The White House sent Verdon’s nomination to the Hill Tuesday. If recommended by the Senate Armed Services Committee and confirmed by the full Senate, Verdon would be put in charge of the agency’s national network of warhead design laboratories and production facilities — a complex whose budget the Trump administration wants to boost by more than $1.5 billion to about $11 billion a year for the upcoming fiscal 2019.
Verdon would fill a vacancy as deputy administrator for defense programs at the NNSA. Philip Calbos, the office’s current No. 2, was the acting administrator for part of 2017, but had to step aside because of federal laws that limit the time interim agency heads may serve in positions that require Senate confirmation.
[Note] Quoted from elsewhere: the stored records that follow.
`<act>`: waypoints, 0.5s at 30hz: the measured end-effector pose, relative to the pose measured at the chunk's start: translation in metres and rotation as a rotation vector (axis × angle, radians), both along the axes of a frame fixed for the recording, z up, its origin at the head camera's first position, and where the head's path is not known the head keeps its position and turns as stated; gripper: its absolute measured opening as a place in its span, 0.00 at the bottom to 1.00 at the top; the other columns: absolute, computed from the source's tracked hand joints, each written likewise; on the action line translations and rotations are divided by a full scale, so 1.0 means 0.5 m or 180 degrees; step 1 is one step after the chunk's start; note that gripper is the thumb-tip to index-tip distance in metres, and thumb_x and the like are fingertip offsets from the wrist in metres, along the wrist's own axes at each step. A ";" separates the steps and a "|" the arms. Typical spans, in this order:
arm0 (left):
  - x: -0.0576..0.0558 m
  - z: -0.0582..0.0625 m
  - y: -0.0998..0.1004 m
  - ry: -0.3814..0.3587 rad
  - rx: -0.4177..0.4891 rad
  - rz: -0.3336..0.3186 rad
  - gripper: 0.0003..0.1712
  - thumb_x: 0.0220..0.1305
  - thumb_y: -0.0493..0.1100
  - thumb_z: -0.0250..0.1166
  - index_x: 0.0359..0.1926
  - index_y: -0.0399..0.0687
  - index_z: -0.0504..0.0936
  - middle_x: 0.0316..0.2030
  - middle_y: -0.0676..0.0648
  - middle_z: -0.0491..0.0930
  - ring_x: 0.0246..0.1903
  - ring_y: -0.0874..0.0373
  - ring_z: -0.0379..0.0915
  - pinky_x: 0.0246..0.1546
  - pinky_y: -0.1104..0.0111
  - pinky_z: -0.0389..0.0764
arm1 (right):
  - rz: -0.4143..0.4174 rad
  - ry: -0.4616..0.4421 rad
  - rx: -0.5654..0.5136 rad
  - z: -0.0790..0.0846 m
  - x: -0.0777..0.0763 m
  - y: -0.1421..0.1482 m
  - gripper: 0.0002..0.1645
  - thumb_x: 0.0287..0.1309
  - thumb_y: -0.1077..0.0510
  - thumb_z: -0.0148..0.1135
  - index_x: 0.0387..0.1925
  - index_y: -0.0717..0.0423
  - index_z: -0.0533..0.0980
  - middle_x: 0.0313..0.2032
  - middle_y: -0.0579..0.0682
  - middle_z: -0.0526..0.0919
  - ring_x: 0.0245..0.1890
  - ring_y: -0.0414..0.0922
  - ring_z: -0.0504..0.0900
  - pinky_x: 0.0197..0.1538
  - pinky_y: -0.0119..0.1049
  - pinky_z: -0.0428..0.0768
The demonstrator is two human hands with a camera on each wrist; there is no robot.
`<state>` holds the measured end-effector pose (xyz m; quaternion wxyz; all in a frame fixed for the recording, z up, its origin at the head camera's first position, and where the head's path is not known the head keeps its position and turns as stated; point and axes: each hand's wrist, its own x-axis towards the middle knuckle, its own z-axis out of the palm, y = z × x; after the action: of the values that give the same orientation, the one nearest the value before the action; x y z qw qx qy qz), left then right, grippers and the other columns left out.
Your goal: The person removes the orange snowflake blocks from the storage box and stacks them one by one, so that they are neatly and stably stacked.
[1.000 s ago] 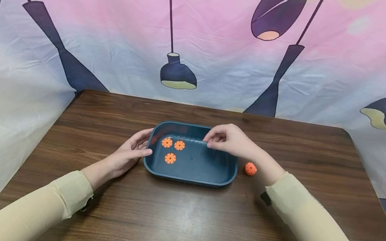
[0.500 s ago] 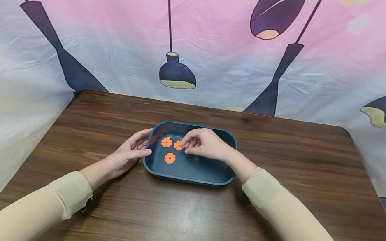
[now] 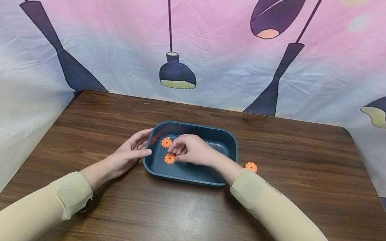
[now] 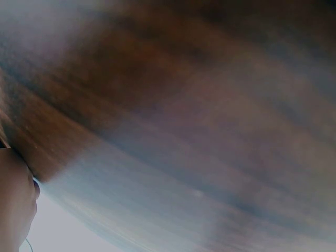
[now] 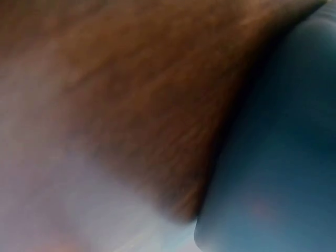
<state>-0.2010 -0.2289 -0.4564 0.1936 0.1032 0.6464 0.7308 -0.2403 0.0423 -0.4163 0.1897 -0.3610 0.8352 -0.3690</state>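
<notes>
A dark blue rectangular tray (image 3: 203, 177) stands on the wooden table. My left hand (image 3: 129, 153) grips its left end, thumb over the rim and fingers along the outside wall. Two orange notched discs, one farther back (image 3: 166, 142) and one nearer (image 3: 169, 158), lie flat on the tray floor. Reaching in from the right, my right hand (image 3: 192, 149) has bent fingers with their tips right at the nearer disc; I cannot tell whether they hold anything. In the right wrist view the tray's wall (image 5: 278, 163) fills the right side.
Another orange notched piece (image 3: 251, 167) lies on the table (image 3: 178, 218) just right of the tray, close to the right forearm. A lamp-patterned cloth (image 3: 218, 49) hangs behind the table's back edge. The left wrist view is mostly blurred tabletop (image 4: 173, 121).
My right hand has moved left and nearer over the tray, now covering the disc at the back right of the group. The left hand keeps its hold on the tray.
</notes>
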 end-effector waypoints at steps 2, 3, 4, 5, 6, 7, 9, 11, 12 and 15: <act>0.000 0.000 0.000 -0.0002 0.0000 0.0003 0.40 0.75 0.31 0.60 0.82 0.49 0.57 0.74 0.56 0.64 0.71 0.68 0.64 0.69 0.81 0.68 | -0.0004 0.0016 0.0020 -0.001 0.001 -0.005 0.13 0.64 0.66 0.72 0.50 0.58 0.86 0.46 0.53 0.86 0.42 0.39 0.85 0.48 0.25 0.85; 0.000 0.000 0.000 -0.0001 0.0002 0.0000 0.40 0.75 0.31 0.60 0.82 0.49 0.57 0.74 0.56 0.64 0.71 0.68 0.64 0.69 0.81 0.68 | -0.0009 0.0026 0.0026 -0.002 0.002 -0.007 0.13 0.64 0.66 0.72 0.50 0.58 0.86 0.46 0.52 0.86 0.43 0.39 0.84 0.48 0.24 0.85; 0.000 0.000 0.000 -0.0001 0.0002 0.0000 0.40 0.75 0.31 0.60 0.82 0.49 0.57 0.74 0.56 0.64 0.71 0.68 0.64 0.69 0.81 0.68 | -0.0014 0.0043 0.0039 -0.004 0.002 -0.009 0.13 0.65 0.66 0.72 0.50 0.57 0.86 0.46 0.52 0.85 0.43 0.39 0.84 0.48 0.24 0.85; 0.000 0.000 0.000 -0.0002 0.0004 -0.0002 0.40 0.75 0.31 0.60 0.82 0.49 0.57 0.74 0.56 0.64 0.71 0.68 0.64 0.69 0.81 0.68 | -0.0019 0.0061 0.0051 -0.006 0.002 -0.011 0.13 0.65 0.66 0.72 0.50 0.57 0.86 0.46 0.52 0.85 0.43 0.39 0.84 0.49 0.24 0.84; 0.000 0.000 0.000 -0.0002 0.0004 -0.0004 0.40 0.75 0.31 0.60 0.82 0.49 0.57 0.74 0.56 0.64 0.71 0.68 0.64 0.69 0.81 0.68 | -0.0023 0.0088 0.0069 -0.008 0.002 -0.012 0.13 0.65 0.66 0.72 0.50 0.57 0.86 0.46 0.52 0.85 0.43 0.39 0.83 0.49 0.24 0.84; 0.000 0.000 0.000 -0.0002 0.0004 -0.0004 0.40 0.75 0.31 0.60 0.82 0.48 0.57 0.74 0.56 0.64 0.71 0.68 0.64 0.68 0.81 0.69 | -0.0027 0.0120 0.0091 -0.009 0.002 -0.014 0.13 0.65 0.66 0.72 0.50 0.56 0.86 0.46 0.51 0.84 0.43 0.38 0.83 0.49 0.24 0.83; 0.000 0.001 0.001 0.0001 0.0006 -0.0006 0.40 0.75 0.31 0.60 0.82 0.48 0.57 0.74 0.56 0.65 0.71 0.68 0.64 0.68 0.80 0.69 | -0.0034 0.0177 0.0129 -0.012 0.001 -0.016 0.13 0.65 0.65 0.72 0.50 0.55 0.86 0.47 0.51 0.84 0.43 0.38 0.83 0.49 0.23 0.82; 0.000 0.001 0.001 -0.0002 0.0006 -0.0004 0.40 0.75 0.31 0.61 0.82 0.48 0.57 0.74 0.56 0.65 0.71 0.67 0.64 0.68 0.80 0.69 | -0.0038 0.0222 0.0161 -0.013 0.000 -0.018 0.13 0.65 0.65 0.72 0.51 0.55 0.86 0.47 0.51 0.84 0.43 0.39 0.82 0.49 0.24 0.82; -0.001 0.002 0.000 -0.0001 0.0003 -0.0006 0.40 0.75 0.31 0.61 0.82 0.48 0.57 0.74 0.56 0.65 0.71 0.67 0.64 0.68 0.80 0.69 | -0.0038 0.0244 0.0171 -0.013 0.000 -0.018 0.13 0.64 0.65 0.72 0.50 0.55 0.86 0.47 0.50 0.84 0.43 0.39 0.82 0.49 0.24 0.82; -0.001 0.004 0.000 0.0000 -0.0013 -0.0017 0.40 0.75 0.32 0.61 0.82 0.47 0.57 0.76 0.54 0.63 0.72 0.68 0.63 0.68 0.80 0.69 | -0.0037 0.0279 0.0204 -0.015 -0.001 -0.021 0.14 0.64 0.65 0.73 0.51 0.55 0.86 0.48 0.51 0.85 0.44 0.40 0.82 0.50 0.25 0.82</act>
<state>-0.2015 -0.2290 -0.4546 0.1957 0.1046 0.6476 0.7290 -0.2408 0.0317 -0.4237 0.1623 -0.3657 0.8562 -0.3270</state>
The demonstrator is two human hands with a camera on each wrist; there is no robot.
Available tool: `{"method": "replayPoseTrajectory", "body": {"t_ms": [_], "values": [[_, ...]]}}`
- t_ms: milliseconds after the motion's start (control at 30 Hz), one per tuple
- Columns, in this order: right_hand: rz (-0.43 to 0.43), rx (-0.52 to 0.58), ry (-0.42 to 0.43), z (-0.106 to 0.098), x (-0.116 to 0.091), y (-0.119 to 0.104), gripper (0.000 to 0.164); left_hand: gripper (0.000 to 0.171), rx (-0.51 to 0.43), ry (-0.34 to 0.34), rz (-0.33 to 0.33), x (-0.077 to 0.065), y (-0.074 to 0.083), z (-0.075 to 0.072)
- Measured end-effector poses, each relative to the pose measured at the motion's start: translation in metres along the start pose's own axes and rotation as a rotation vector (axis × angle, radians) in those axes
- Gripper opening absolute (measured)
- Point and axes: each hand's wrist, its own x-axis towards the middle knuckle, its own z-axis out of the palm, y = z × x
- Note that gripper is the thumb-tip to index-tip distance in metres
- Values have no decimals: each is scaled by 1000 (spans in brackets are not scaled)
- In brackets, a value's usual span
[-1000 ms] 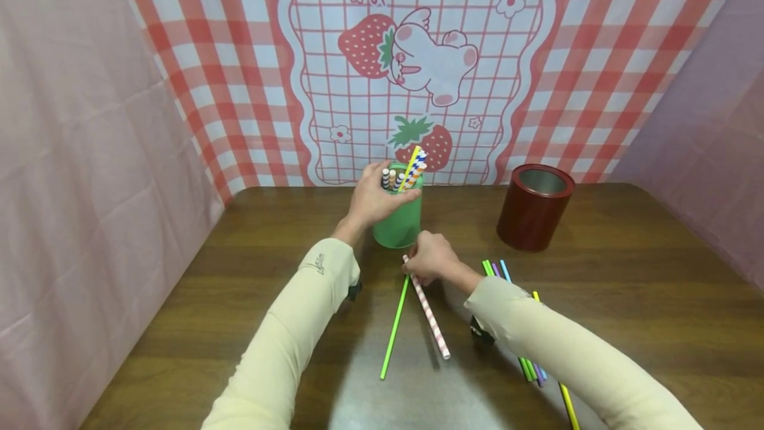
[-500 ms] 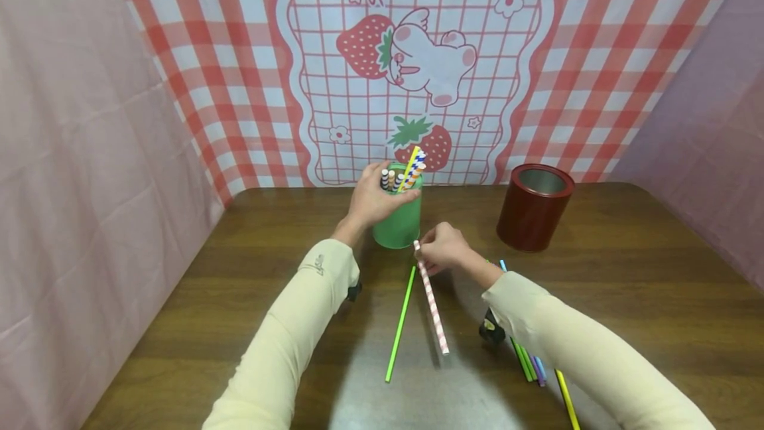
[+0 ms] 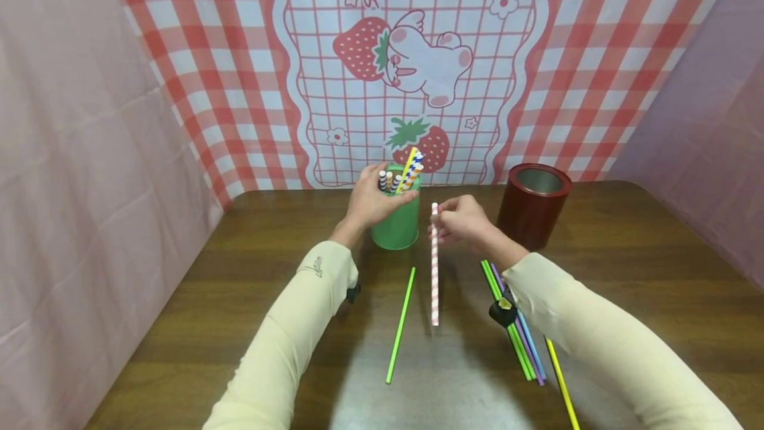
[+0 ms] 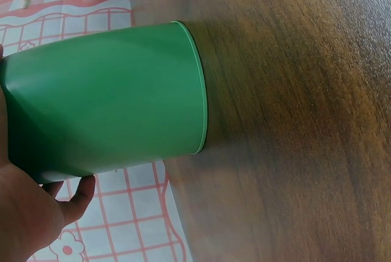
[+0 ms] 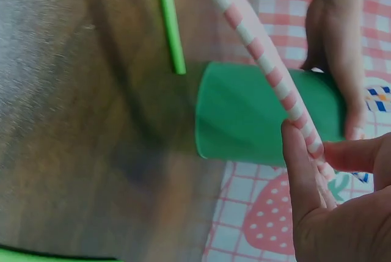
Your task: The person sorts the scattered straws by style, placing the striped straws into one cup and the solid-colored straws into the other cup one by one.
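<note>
My left hand (image 3: 377,199) grips a green can (image 3: 396,229) near its rim, with the thumb across the front. Several paper straws (image 3: 408,174), striped and yellow, stand in that can. To the can's right, my right hand (image 3: 465,219) pinches a pink-and-white striped paper straw (image 3: 434,271) near its top end. The straw hangs almost upright above the table, its lower end toward me. In the right wrist view, thumb and finger meet on the striped straw (image 5: 269,60), which passes in front of the green can (image 5: 244,112).
A dark red can (image 3: 533,208) stands at the back right. One green straw (image 3: 400,327) lies on the wooden table (image 3: 251,297) in front of the green can. Green, purple and blue straws (image 3: 525,344) lie under my right forearm, and a yellow straw (image 3: 563,383) lies beside them.
My right hand has lifted the pink striped straw up off the table and moved it right and away from me, turning it more upright. The left hand stays on the green can.
</note>
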Motion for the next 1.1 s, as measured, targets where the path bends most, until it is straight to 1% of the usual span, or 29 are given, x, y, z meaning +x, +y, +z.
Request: {"method": "replayPoseTrajectory", "body": {"t_ms": [133,200,233,300,400,467,533,833,933,1033,1100], "values": [[-48,-48,50,-10,0,-10,27,98,4,0,2,1,0,1],[-82,-97,80,-15,-1,-15,26,98,9,-2,3,1,0,1],[-105,-127,96,-17,-1,-18,25,98,8,-3,5,1,0,2],[-163,-221,140,-23,-2,-23,24,98,14,-4,5,1,0,2],[-258,-364,225,-31,-5,-32,25,97,24,-1,5,1,1,2],[-303,-416,280,-35,-7,-38,26,97,29,5,6,1,1,2],[-340,-407,318,-39,-8,-43,26,96,31,9,8,1,1,2],[-499,-185,533,-44,-8,-65,16,98,27,-2,-2,0,1,2],[-546,-140,604,-44,-10,-75,14,97,23,-1,-1,0,1,1],[-609,-80,646,-44,-12,-83,10,96,21,4,5,0,1,1],[-645,-38,652,-43,-14,-88,10,95,22,5,9,0,0,1]]}}
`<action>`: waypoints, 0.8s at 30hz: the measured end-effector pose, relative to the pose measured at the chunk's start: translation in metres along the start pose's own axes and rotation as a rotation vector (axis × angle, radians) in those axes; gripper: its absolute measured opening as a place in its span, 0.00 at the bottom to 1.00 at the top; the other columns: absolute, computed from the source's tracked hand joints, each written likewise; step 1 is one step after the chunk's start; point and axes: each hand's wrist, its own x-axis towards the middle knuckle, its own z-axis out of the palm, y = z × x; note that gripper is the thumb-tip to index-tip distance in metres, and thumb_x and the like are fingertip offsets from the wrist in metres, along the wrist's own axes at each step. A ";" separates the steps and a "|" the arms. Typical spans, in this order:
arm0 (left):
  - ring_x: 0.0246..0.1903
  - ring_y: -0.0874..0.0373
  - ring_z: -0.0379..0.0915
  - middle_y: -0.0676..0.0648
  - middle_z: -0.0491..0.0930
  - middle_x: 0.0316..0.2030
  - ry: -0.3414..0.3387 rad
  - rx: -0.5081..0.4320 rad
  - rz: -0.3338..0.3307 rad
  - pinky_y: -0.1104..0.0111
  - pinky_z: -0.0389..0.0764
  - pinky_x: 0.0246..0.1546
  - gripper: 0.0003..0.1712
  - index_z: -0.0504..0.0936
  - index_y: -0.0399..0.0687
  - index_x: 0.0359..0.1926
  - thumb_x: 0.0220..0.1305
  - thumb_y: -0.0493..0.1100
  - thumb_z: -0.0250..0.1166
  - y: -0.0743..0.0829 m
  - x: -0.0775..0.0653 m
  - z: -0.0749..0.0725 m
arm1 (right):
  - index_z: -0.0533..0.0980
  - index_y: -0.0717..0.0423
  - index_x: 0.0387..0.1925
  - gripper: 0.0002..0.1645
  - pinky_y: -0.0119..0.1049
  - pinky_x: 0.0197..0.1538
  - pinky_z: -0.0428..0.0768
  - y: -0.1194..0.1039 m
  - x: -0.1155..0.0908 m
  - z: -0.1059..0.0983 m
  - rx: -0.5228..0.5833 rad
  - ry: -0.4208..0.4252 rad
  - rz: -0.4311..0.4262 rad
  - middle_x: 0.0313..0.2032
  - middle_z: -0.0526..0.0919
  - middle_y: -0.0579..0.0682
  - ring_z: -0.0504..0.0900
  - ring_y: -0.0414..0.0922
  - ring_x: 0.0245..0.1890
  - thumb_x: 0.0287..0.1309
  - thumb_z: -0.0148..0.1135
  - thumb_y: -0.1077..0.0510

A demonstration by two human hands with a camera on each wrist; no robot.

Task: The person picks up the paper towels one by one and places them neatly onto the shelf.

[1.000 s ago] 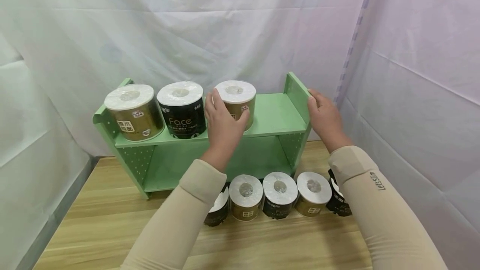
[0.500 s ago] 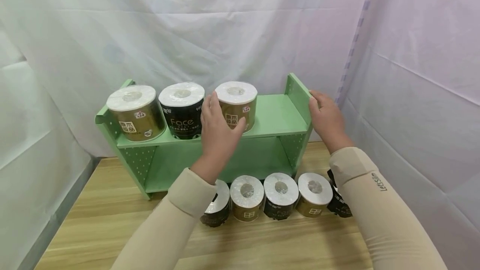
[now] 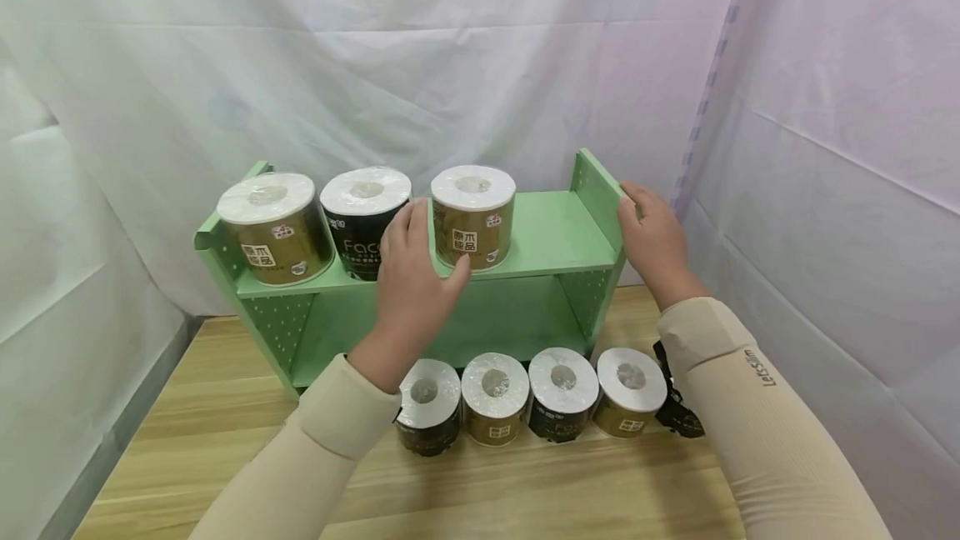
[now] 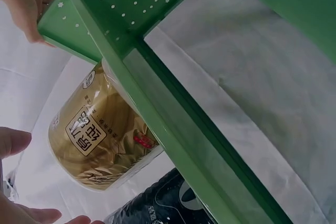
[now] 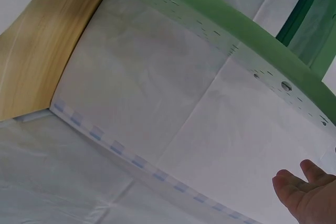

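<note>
Left fingers (image 3: pixel 417 227) apart from nearby gold roll (image 3: pixel 474 222)

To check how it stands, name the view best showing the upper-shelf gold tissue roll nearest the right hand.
The head view: the gold tissue roll stands upright, nearly whole, its top and label visible. Left wrist: label larger, but top unseen and lower end partly behind the green shelf. Right wrist: not shown.

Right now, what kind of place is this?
Probably a small, curtained-off work corner: white cloth hangs behind and beside a wooden table, where a green shelf holds paper rolls.
</note>
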 end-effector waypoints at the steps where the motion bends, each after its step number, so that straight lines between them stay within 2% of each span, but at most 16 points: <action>1: 0.66 0.40 0.55 0.36 0.60 0.66 -0.003 0.000 0.013 0.45 0.67 0.59 0.44 0.60 0.38 0.70 0.56 0.45 0.69 -0.001 -0.001 -0.001 | 0.59 0.48 0.72 0.34 0.61 0.68 0.55 0.000 0.000 0.000 0.004 0.000 0.003 0.71 0.60 0.55 0.57 0.59 0.71 0.72 0.29 0.41; 8: 0.65 0.38 0.56 0.33 0.61 0.65 -0.013 0.059 0.132 0.45 0.66 0.60 0.43 0.60 0.34 0.69 0.56 0.42 0.69 -0.012 -0.012 -0.010 | 0.56 0.45 0.74 0.34 0.62 0.69 0.53 0.001 0.000 0.001 0.003 -0.003 0.014 0.72 0.57 0.55 0.54 0.59 0.72 0.72 0.28 0.39; 15: 0.63 0.37 0.59 0.31 0.63 0.63 0.033 0.139 0.262 0.47 0.68 0.60 0.43 0.62 0.32 0.67 0.53 0.41 0.71 -0.025 -0.018 -0.016 | 0.54 0.46 0.75 0.35 0.61 0.70 0.51 0.001 -0.001 0.001 0.006 -0.004 0.009 0.73 0.55 0.56 0.52 0.59 0.72 0.72 0.29 0.38; 19: 0.62 0.36 0.60 0.30 0.63 0.62 0.051 0.168 0.294 0.47 0.67 0.61 0.43 0.63 0.31 0.66 0.53 0.42 0.71 -0.030 -0.021 -0.021 | 0.52 0.46 0.75 0.37 0.60 0.70 0.51 -0.001 -0.001 -0.001 0.023 -0.006 0.020 0.74 0.53 0.55 0.51 0.58 0.73 0.71 0.31 0.37; 24: 0.62 0.35 0.60 0.29 0.63 0.62 0.064 0.185 0.300 0.47 0.69 0.60 0.43 0.63 0.31 0.65 0.52 0.41 0.72 -0.037 -0.025 -0.027 | 0.50 0.45 0.75 0.39 0.60 0.70 0.52 -0.002 -0.005 -0.003 0.053 0.014 0.032 0.74 0.53 0.53 0.52 0.57 0.73 0.69 0.37 0.36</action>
Verdon, a Ph.D nuclear engineer, is now principal associate director at Livermore’s weapons and complex integration directorate, in charge of the lab’s weapons activities. Livermore designs warheads and runs experiments to help ensure warhead potency without resorting to nuclear detonations.
The Trump administration has been on a roll with its NNSA nominees. Last month, Lisa Gordon-Hagerty was sworn in as the agency’s administrator about two months after Trump nominated her.
The Senate Armed Services Committee had not scheduled a nomination hearing for Verdon at deadline Friday for Nuclear Security & Deterrence Monitor.